TASK: Every line in the listing below from the one with "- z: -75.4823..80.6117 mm" through the one with "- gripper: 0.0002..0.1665" is to be reproduced exactly, both ends included; leave out the rest.

DATA SHOWN:
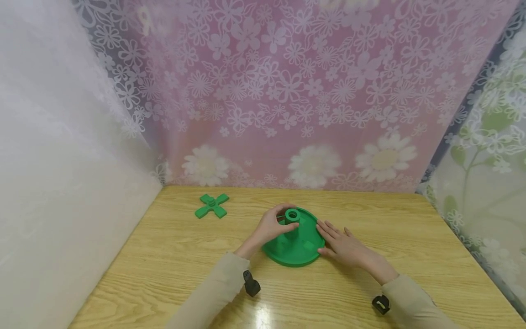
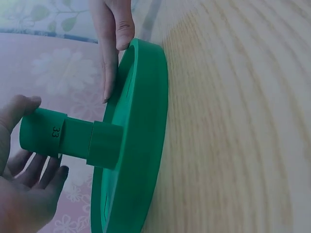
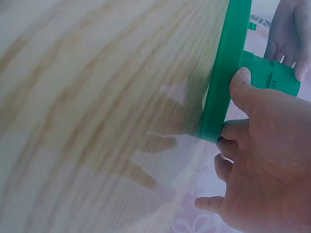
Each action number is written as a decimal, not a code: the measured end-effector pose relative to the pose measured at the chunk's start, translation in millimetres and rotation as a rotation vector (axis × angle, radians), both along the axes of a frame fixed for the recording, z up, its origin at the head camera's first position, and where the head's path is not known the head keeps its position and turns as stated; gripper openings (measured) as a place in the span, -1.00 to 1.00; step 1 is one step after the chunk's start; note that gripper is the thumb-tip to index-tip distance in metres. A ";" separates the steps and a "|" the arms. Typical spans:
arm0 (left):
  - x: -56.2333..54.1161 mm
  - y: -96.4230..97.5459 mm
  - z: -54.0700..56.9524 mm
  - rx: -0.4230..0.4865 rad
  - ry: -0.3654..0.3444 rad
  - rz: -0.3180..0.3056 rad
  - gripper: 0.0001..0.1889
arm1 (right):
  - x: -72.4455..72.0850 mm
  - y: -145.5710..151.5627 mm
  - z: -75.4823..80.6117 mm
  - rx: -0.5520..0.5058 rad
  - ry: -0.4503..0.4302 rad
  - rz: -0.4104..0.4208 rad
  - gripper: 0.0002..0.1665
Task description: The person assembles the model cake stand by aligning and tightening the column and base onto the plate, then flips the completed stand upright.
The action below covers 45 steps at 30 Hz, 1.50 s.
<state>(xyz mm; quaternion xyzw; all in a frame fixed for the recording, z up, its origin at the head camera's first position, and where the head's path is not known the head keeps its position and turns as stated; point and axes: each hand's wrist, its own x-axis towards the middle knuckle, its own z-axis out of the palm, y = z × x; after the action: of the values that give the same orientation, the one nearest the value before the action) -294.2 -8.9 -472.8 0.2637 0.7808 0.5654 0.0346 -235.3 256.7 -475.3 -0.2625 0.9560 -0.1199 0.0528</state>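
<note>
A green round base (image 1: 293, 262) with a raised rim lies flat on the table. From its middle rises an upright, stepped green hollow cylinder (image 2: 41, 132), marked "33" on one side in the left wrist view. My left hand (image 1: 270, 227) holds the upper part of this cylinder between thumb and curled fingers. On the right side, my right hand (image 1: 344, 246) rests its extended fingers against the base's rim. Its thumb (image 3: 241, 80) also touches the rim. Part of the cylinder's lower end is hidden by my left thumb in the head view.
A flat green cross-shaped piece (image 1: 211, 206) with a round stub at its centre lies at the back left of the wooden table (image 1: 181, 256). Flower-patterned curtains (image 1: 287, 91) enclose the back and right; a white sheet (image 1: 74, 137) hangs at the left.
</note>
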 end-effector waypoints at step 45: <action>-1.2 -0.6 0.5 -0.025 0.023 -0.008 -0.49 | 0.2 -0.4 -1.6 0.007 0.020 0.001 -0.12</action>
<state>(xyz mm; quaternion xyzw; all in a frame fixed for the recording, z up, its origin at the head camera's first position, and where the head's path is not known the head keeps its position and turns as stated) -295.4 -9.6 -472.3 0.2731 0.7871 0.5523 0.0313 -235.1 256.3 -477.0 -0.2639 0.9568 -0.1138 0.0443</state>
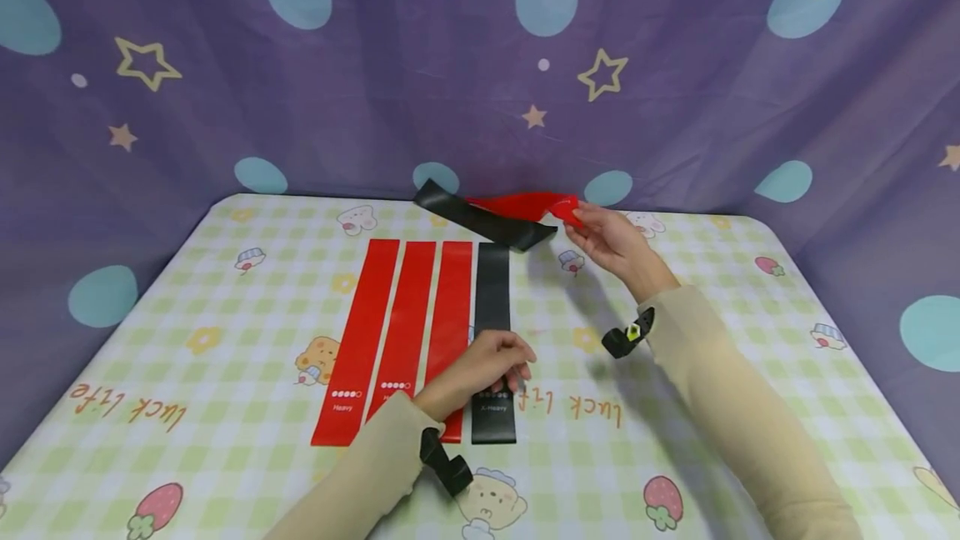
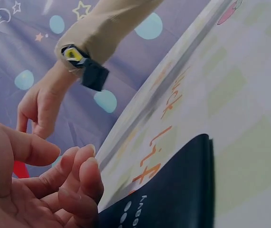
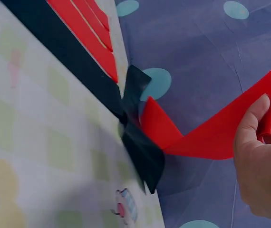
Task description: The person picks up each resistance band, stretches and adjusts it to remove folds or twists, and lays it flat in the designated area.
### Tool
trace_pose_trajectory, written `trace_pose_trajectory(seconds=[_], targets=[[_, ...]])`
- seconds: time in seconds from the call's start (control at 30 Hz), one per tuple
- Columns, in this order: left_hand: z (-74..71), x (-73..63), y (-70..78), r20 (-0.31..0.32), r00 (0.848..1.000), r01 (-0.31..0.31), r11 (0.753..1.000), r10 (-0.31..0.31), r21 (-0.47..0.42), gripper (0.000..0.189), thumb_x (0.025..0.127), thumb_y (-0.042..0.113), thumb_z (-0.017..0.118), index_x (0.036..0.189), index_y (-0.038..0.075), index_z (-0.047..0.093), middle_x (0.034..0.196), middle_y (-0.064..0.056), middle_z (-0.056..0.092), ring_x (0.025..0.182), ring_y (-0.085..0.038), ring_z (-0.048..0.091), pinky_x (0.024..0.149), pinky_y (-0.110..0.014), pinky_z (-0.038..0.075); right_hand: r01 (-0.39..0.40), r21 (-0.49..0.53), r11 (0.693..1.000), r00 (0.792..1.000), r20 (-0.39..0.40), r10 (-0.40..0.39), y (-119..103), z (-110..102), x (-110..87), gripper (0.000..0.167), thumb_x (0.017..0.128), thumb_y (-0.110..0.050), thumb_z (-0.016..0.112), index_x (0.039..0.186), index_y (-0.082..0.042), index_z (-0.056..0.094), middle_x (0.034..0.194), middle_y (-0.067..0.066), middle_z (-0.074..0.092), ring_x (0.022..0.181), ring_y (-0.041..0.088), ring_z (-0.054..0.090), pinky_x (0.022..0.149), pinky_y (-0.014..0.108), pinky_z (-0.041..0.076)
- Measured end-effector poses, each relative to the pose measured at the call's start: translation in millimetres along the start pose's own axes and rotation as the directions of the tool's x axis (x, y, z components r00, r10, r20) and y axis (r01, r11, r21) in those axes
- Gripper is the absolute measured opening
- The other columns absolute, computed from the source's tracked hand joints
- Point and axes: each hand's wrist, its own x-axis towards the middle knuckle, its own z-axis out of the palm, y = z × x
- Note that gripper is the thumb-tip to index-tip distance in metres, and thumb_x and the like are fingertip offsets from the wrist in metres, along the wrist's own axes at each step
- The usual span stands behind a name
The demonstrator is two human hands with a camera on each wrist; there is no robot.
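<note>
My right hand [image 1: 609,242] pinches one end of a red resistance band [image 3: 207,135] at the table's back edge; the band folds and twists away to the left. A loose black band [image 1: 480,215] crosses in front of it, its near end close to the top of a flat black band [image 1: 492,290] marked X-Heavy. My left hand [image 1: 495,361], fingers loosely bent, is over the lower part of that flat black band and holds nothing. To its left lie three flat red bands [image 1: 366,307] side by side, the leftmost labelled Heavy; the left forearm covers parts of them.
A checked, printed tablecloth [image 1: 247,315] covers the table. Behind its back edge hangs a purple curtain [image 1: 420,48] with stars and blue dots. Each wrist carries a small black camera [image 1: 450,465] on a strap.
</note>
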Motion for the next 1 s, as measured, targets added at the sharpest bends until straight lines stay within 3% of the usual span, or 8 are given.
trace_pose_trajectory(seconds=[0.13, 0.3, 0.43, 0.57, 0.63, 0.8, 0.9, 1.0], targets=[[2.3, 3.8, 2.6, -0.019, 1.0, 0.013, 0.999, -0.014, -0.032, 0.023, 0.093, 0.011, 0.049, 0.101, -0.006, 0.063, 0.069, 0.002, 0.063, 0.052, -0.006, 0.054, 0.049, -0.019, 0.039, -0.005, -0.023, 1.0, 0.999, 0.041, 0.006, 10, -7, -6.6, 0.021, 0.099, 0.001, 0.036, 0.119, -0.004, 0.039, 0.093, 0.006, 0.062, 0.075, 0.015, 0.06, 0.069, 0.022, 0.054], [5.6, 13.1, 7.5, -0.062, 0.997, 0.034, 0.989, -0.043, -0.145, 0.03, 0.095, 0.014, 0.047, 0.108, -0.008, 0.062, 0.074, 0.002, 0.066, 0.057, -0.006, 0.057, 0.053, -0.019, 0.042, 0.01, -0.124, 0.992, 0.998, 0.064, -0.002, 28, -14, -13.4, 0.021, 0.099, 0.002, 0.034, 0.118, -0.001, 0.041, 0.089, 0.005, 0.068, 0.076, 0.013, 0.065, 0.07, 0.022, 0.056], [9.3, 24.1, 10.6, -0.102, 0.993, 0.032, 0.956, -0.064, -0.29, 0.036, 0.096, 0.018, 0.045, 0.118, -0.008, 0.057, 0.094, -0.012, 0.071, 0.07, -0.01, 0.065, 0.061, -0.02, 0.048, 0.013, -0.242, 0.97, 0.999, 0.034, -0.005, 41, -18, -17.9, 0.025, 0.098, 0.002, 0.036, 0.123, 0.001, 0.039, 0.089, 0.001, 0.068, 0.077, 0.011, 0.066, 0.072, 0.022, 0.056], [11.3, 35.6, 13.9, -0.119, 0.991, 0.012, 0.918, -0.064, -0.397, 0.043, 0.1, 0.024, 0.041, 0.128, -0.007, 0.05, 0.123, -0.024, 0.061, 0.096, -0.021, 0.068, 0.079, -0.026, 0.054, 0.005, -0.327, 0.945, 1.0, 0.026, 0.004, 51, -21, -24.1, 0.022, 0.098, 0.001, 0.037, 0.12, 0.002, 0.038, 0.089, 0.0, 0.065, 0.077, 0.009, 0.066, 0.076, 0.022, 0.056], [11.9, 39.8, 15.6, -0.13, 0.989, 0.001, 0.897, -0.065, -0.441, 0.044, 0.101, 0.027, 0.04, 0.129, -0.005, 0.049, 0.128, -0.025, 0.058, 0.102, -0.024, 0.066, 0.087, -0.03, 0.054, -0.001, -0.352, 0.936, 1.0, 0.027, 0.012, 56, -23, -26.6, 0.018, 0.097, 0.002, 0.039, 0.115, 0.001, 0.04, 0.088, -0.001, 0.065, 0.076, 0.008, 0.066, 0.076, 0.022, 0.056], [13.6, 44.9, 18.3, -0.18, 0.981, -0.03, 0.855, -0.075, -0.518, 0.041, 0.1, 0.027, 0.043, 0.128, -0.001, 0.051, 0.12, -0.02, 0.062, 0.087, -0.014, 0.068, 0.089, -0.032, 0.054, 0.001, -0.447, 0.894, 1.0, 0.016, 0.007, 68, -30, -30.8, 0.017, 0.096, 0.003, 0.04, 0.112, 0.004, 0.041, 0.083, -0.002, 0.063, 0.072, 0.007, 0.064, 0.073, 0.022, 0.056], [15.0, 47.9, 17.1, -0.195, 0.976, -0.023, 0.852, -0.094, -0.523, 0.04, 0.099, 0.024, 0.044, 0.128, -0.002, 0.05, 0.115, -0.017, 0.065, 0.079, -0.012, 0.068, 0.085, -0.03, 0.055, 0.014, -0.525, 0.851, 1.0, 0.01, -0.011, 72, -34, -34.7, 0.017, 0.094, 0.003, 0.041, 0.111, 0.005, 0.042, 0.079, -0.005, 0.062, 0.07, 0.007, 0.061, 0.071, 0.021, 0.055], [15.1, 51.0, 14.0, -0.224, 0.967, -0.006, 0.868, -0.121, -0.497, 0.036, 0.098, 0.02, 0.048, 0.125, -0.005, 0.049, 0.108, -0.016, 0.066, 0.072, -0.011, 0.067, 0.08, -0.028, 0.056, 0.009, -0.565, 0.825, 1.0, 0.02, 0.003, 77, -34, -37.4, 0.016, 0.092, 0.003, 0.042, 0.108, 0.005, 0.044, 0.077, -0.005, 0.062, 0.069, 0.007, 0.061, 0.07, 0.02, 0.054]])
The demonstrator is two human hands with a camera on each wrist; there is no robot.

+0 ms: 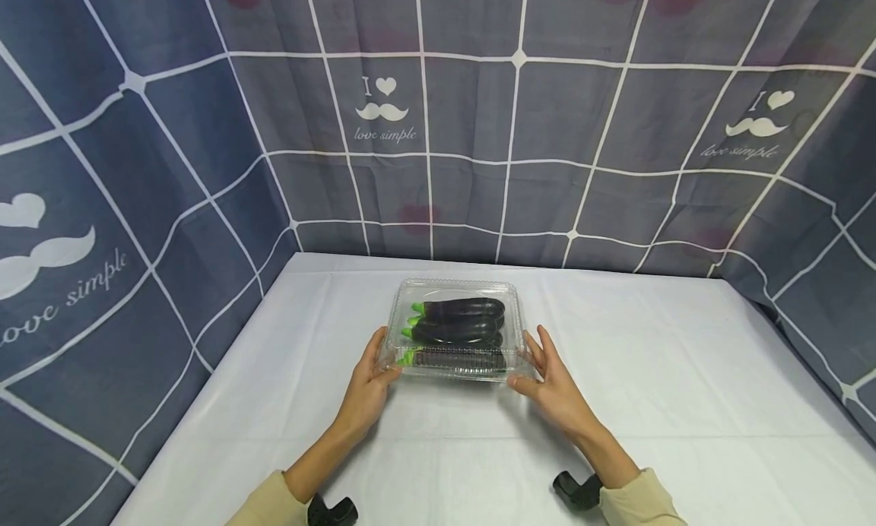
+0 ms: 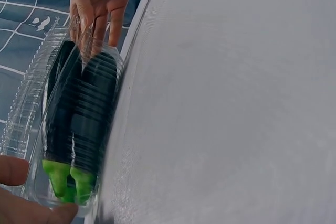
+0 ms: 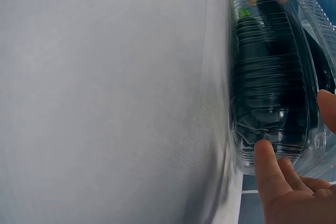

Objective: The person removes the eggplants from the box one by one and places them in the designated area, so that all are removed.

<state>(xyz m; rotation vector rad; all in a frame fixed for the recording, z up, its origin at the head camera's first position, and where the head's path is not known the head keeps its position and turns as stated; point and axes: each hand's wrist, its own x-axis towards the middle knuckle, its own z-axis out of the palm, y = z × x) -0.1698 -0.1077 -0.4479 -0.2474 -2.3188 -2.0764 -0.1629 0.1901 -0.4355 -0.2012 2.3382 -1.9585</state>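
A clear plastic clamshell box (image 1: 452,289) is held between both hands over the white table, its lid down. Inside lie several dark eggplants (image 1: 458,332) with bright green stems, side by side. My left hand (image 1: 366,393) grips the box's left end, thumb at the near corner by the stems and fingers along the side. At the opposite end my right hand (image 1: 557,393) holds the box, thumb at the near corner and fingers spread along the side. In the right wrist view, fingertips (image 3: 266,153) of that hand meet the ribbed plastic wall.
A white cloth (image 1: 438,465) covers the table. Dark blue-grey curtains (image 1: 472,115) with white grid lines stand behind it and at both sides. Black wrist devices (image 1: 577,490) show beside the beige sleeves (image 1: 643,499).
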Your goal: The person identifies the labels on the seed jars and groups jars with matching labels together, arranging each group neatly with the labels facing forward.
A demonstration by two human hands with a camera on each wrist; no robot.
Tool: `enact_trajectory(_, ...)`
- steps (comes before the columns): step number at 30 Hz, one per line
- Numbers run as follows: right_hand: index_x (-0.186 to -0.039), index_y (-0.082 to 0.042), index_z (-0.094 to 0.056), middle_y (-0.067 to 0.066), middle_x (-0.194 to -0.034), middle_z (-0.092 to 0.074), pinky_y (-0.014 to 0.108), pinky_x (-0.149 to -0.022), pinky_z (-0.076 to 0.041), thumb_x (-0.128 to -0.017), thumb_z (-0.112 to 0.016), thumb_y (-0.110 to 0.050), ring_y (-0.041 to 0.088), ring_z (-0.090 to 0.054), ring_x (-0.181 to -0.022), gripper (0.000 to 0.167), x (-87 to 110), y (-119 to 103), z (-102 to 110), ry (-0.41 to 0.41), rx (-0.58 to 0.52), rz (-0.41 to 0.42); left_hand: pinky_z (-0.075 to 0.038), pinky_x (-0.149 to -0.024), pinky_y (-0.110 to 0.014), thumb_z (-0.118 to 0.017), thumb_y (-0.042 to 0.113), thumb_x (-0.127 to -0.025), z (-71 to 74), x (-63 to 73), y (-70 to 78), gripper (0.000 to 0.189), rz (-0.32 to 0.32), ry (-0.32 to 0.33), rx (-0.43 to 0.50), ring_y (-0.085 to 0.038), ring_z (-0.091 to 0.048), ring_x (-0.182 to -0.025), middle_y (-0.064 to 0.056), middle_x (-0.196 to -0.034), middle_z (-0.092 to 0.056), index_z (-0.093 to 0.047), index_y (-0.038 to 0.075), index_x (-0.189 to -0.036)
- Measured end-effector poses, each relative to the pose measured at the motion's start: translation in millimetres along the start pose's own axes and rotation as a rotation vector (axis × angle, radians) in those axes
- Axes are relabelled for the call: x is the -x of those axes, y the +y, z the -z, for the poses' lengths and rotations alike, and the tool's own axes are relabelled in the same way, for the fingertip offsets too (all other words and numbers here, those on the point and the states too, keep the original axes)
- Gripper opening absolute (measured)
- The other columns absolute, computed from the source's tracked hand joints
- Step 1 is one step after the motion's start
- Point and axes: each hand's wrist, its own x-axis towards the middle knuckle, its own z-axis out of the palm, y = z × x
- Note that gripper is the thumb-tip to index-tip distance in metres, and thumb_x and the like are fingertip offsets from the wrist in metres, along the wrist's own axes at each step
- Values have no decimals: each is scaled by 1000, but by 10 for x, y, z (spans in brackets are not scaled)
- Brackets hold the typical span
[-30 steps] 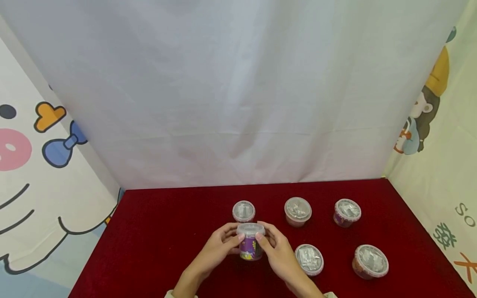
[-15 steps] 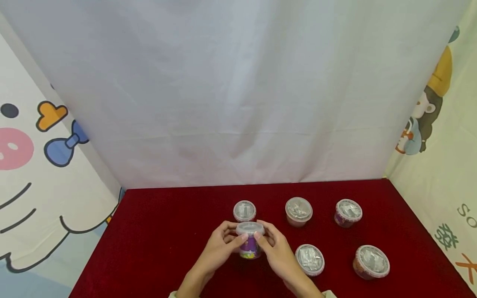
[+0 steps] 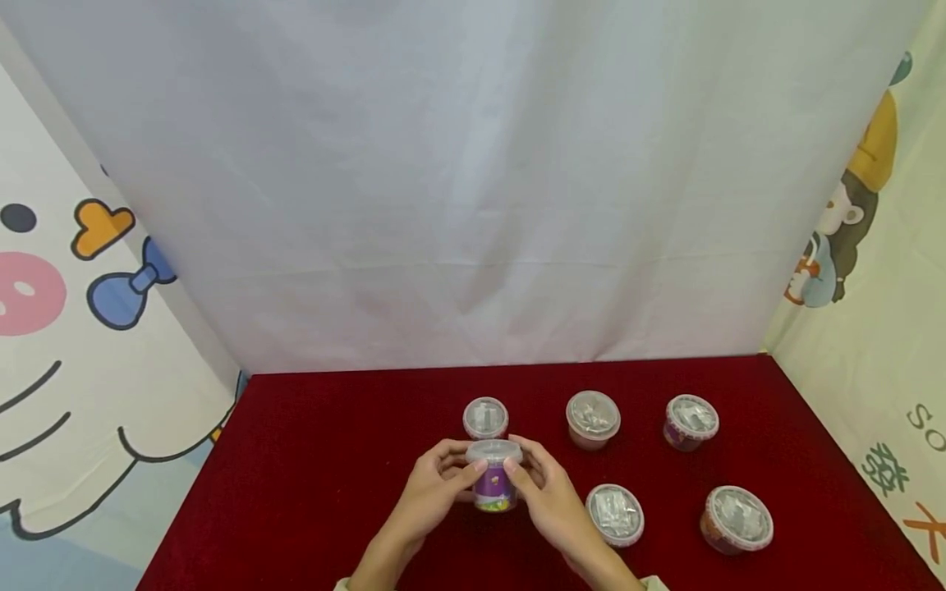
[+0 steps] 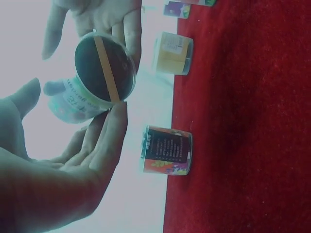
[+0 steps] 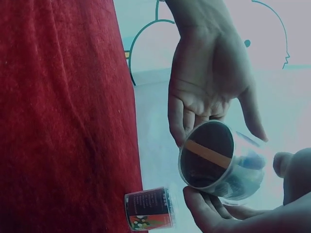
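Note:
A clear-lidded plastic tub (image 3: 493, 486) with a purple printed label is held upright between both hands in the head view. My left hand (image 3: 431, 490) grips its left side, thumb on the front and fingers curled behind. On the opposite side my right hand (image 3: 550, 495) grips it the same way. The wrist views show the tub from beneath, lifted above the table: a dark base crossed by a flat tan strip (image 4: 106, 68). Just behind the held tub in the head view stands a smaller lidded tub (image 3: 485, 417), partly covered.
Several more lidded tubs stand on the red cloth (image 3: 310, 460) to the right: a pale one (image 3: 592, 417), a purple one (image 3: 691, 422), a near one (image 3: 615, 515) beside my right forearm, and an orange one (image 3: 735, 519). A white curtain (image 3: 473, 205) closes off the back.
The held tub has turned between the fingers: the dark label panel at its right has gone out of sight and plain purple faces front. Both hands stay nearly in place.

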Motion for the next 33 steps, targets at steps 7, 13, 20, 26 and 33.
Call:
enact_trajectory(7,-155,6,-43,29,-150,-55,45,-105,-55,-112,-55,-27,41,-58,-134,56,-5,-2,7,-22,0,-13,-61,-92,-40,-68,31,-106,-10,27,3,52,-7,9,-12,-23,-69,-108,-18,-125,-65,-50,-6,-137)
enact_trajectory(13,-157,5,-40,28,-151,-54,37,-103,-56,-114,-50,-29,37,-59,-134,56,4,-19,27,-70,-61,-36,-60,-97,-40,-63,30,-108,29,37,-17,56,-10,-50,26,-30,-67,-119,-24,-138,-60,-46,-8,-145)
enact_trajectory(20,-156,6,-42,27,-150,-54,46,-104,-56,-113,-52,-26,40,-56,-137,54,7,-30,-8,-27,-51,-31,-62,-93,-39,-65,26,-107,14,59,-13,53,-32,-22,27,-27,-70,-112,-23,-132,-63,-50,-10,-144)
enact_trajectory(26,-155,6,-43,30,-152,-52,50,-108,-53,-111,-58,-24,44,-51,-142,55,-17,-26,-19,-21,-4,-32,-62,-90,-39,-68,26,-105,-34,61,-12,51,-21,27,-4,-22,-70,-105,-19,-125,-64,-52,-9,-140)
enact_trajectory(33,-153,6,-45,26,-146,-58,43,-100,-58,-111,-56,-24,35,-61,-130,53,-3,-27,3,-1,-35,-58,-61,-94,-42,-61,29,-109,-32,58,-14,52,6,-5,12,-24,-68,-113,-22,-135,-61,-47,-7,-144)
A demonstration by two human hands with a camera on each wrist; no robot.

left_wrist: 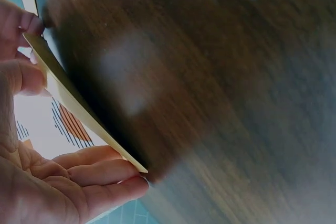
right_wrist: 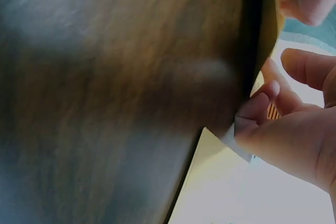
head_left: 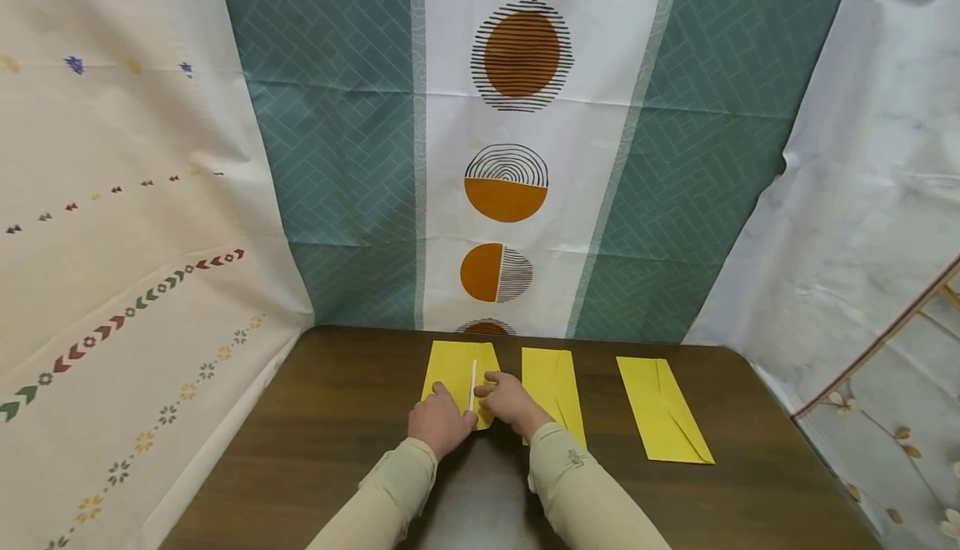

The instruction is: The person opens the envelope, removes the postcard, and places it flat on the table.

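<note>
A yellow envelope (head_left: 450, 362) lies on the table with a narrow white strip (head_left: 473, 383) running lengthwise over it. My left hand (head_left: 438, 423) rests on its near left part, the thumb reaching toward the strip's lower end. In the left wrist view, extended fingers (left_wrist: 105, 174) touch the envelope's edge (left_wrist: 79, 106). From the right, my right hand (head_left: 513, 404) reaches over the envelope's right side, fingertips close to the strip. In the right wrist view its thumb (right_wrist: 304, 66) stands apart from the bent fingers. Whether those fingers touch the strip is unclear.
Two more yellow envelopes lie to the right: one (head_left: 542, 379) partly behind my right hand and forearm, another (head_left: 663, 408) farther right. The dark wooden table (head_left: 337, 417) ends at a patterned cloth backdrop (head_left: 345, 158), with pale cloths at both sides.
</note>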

REPLY TO THE TASK:
  - z: -75.4823..80.6117 mm
  - rx: -0.5520..0.5058 rad
  - ry: -0.4503..0.4302 rad
  - rz: -0.4104..0.4208 rad
  - gripper: 0.0002..0.1665

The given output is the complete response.